Description
This Banana Split Cake is a delightful no-bake dessert inspired by the classic banana split. It features layers of creamy banana pudding blended with cream cheese and whipped topping, nestled between layers of Graham crackers. Finished with vanilla and chocolate icing, cherries, rainbow sprinkles, and mixed nuts, this cake offers a nostalgic and refreshing treat, perfect for summer gatherings, potlucks, or holidays.
Ingredients
Crust
- 1 box Graham Crackers
Filling
- 8 ounces cream cheese, softened at room temperature
- 2 (3.4 ounce) boxes instant banana pudding mix
- 14 ounces cool whip
- 2 cups milk
Toppings
- Mixed nuts ice cream topping (to sprinkle on top), about 1/4 cup
- 1/2 container store-bought vanilla icing (approx. 7-8 ounces)
- Rainbow sprinkles, about 2 tablespoons
- 12 maraschino cherries
- 1/2 container chocolate icing (approx. 7-8 ounces)
Instructions
- Prepare pudding mixture: In a stand mixer bowl, combine the softened cream cheese and instant banana pudding mix.
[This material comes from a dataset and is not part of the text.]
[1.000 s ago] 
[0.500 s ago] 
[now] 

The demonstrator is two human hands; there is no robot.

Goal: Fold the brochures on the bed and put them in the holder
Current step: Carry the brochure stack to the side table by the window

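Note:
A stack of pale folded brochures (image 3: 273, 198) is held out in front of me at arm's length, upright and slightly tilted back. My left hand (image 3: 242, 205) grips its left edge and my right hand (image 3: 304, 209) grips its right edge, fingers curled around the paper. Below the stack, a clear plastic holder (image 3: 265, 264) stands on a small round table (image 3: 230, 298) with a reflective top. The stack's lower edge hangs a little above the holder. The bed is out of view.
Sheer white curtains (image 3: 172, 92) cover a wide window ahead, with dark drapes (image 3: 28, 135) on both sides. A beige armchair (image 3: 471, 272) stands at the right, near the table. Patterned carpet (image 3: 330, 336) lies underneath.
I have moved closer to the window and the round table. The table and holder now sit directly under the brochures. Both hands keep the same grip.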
Mix on high speed until smooth and creamy.
- Add remaining pudding ingredients: Add 10 ounces of cool whip and 2 cups of milk to the cream cheese mixture. Mix until well combined and thickened. Refrigerate the mixture for 10 minutes to firm up.
- Assemble base layer: Spread the remaining 4 ounces of cool whip evenly on the bottom of a baking dish. Arrange a layer of Graham crackers on top, covering the surface completely.
- Add pudding layers: Spoon about one-third of the pudding mixture evenly over the Graham cracker layer. Repeat this layering two more times, ending with the pudding mixture as the top layer.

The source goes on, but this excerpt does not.